Forage tree legumes. II. Investigation of nitrogen transfer to an associated grass using a split-root technique

DW Catchpoole, DW Catchpoole, GJ Blair and GJ Blair

Australian Journal of Agricultural Research 41(3) 531 - 537
Published: 1990

Abstract

In an earlier field experiment in this series, we found no significant transfer of N between Leucaena or Gliricidia and Panicum maximum. The glasshouse study reported here employed a split-root technique, whereby trees of leucaena and gliricidia were grown in boxes with 15N fed to one half of the root system and the transfer of N to the other half of the box was measured by sampling tree and planted grass.

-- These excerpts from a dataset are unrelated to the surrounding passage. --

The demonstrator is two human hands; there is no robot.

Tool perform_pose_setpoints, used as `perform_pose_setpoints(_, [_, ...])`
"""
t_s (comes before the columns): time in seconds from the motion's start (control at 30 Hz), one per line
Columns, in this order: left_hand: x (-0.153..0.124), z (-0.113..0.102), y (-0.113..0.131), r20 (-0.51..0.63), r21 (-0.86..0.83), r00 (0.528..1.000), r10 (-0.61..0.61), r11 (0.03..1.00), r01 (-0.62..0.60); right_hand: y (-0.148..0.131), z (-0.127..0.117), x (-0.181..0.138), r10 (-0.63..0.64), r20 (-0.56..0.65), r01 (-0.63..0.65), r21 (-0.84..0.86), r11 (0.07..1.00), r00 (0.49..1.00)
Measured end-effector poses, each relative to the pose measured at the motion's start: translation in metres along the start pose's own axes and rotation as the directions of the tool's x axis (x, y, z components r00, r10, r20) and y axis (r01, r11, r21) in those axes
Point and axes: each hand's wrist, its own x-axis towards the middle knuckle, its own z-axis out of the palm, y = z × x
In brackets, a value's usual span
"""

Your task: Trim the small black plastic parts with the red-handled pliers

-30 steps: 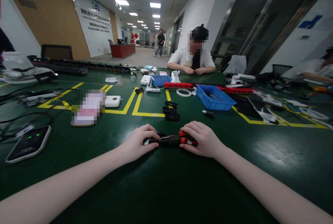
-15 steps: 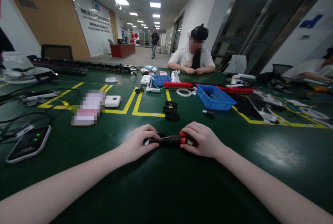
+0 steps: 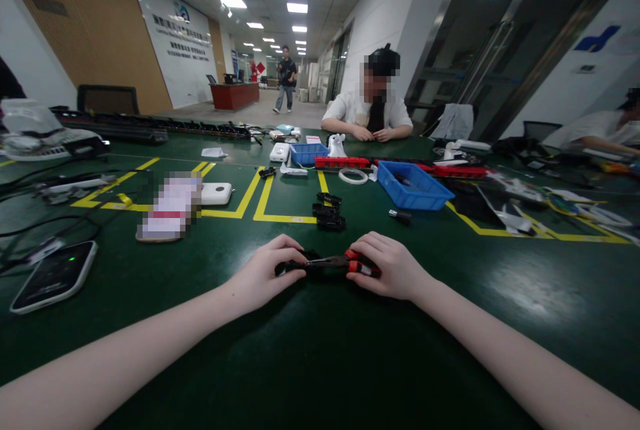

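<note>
Both my hands rest on the green table point(image 3: 320, 350), close together. My left hand point(image 3: 265, 273) is closed round a small black part point(image 3: 289, 268) with a pale end. My right hand point(image 3: 387, 267) grips the red and black handles of a pair of pliers point(image 3: 345, 262), whose metal jaws point left and meet the black part between my hands. Just beyond them lies a small pile of black plastic pieces point(image 3: 327, 212).
A blue bin point(image 3: 413, 185), a tape roll point(image 3: 353, 177), a smaller blue tray point(image 3: 309, 153) and a red strip point(image 3: 343, 163) lie further back. A phone point(image 3: 54, 275), a white power bank point(image 3: 217, 193) and cables are at left. A person point(image 3: 370, 107) sits opposite; another at far right.
My hands have barely moved; the pliers and black part sit slightly higher between them. The person in the far corridor has walked closer and leftward.
</note>
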Motion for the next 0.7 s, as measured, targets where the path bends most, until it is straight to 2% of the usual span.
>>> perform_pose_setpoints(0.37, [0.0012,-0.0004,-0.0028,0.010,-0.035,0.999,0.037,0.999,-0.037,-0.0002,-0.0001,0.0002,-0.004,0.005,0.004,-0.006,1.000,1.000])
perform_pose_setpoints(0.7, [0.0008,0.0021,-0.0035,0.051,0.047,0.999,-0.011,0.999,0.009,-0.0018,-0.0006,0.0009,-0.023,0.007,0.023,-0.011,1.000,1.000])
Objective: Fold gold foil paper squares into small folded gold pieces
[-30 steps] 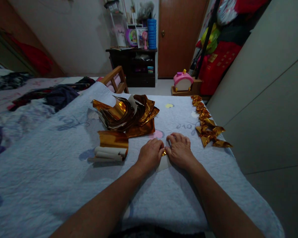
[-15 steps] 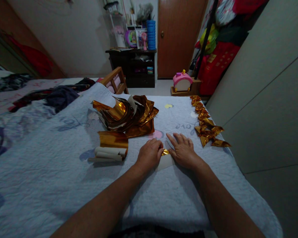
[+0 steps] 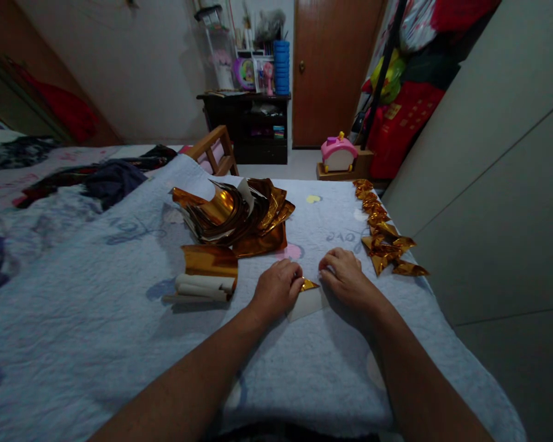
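A sheet of gold foil paper (image 3: 308, 307) lies pale side up on the bed, with a narrow gold fold (image 3: 309, 285) along its far edge. My left hand (image 3: 279, 283) is closed on the left end of that fold, its fingertips pressed together. Just right of the fold's pointed tip, my right hand (image 3: 343, 276) rests with its fingers curled in. Whether anything is between those fingers is hidden. The sheet's right side reaches toward the right wrist.
A fanned stack of gold foil sheets (image 3: 253, 215) lies beyond my left hand. Nearer is a curled sheet (image 3: 207, 285). Folded gold pieces (image 3: 384, 242) line the quilt's (image 3: 120, 337) right edge. A wooden chair (image 3: 219, 150) stands past the far edge.
My right hand has gone from spread flat across the fold to curled fingers, slightly farther right. The fold's pointed right tip is now uncovered. My left hand has stayed in place.
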The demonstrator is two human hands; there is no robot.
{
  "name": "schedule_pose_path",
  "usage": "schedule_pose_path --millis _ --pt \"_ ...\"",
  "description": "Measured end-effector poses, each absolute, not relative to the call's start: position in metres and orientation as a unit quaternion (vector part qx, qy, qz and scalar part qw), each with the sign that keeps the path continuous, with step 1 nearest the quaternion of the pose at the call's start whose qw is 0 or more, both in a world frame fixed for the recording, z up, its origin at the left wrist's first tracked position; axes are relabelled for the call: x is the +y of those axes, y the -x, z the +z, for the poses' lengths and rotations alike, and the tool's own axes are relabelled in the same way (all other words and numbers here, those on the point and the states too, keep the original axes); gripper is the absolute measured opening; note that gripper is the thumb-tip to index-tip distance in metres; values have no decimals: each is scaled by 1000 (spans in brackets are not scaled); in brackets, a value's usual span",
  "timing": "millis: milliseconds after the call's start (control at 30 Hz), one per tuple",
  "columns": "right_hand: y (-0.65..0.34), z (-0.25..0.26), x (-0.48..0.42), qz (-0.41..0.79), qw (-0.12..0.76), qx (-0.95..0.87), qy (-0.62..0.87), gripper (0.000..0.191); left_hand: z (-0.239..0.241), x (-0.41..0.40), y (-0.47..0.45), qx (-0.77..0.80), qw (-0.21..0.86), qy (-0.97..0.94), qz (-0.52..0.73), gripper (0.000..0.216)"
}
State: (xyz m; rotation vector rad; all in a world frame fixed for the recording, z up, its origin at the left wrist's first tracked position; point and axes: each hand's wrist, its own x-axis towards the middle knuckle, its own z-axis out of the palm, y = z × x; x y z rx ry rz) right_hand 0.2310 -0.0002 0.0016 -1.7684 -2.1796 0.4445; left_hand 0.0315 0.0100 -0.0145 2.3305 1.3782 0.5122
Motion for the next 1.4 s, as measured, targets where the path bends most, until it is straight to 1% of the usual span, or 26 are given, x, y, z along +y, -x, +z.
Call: schedule_pose_path --millis 100,233,467,700,933,1033,1167,1400 --pt "-229 8 -4 179 130 -765 605 19 -14 10 -31 490 194 -828 191 6" --pt "-229 9 -8 188 102 -777 592 19 -13 10 -30 492 201 -825 192 8" --pt "-227 3 -7 166 115 -788 581 11 -13 11 -30 486 201 -830 187 11" --pt "-227 1 -5 149 113 -789 585 17 -12 12 -29 471 228 -830 192 15" --pt "-225 -1 -2 145 104 -784 594 19 -8 9 -29 411 260 -848 212 18" --pt "-225 -1 -2 139 99 -787 593 19 -7 8 -29 402 258 -851 218 17" --pt "-223 0 -3 129 90 -786 597 21 -8 8 -27 393 250 -857 221 10" --pt "-219 0 -4 114 80 -788 600 21 -14 8 -28 399 213 -870 199 15"
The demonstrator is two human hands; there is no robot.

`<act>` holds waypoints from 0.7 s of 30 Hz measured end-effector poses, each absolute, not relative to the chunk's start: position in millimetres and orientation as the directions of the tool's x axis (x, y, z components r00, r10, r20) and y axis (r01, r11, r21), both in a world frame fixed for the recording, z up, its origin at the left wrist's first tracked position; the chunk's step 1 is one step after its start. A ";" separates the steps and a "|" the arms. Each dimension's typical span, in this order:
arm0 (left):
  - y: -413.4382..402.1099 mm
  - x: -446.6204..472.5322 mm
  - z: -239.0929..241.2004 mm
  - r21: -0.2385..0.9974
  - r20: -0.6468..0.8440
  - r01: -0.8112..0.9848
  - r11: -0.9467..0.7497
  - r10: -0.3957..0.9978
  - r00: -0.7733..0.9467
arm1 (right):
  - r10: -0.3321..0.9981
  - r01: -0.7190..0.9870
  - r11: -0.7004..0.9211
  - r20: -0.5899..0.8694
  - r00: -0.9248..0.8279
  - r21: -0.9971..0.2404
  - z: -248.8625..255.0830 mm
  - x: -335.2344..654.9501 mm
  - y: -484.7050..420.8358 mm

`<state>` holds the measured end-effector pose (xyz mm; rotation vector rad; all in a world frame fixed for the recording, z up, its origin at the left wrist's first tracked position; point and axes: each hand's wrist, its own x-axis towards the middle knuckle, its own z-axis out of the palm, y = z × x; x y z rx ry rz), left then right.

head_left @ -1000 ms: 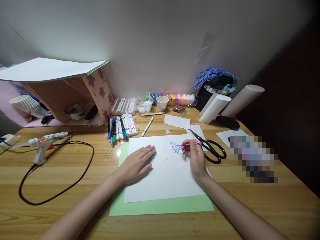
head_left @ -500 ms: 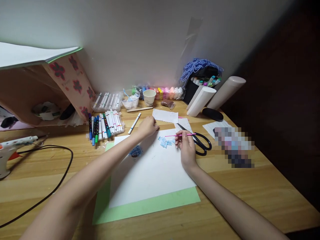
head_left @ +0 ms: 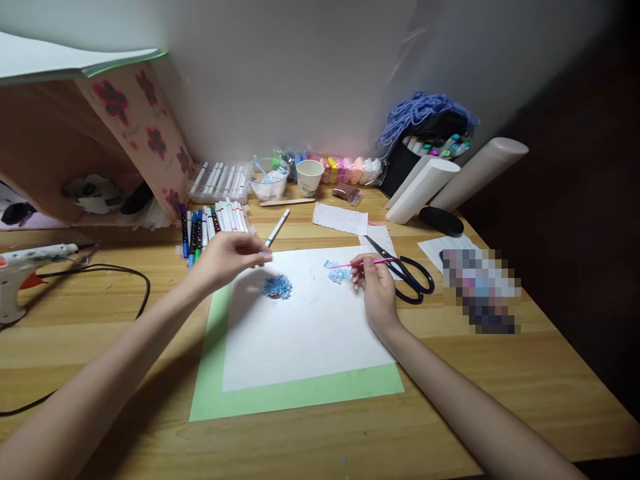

Detection of l5N in the grass tops and roots from the unlabelled half of the box was used to indicate N transfer from the tree roots to the grass. Transfer of labelled N to the grass amounted to 4.1% in the first 6 week period when 15N was being injected into the tree root zone. A harvest of the tree and grass was made at 6 weeks and both allowed to regrow for a further 6 weeks with no further addition of l5N. Over the entire 12 week experimental period 7.6% of the labelled N from the tree was transferred to the grass. The low proportion of N transferred from tree legume to the grass in this experiment, where herbage was cut and removed, is similar to the findings in the earlier field experiment and indicates that, in such a system, little direct beneficial effect of N fixation would be expected in an understorey grass or food crop.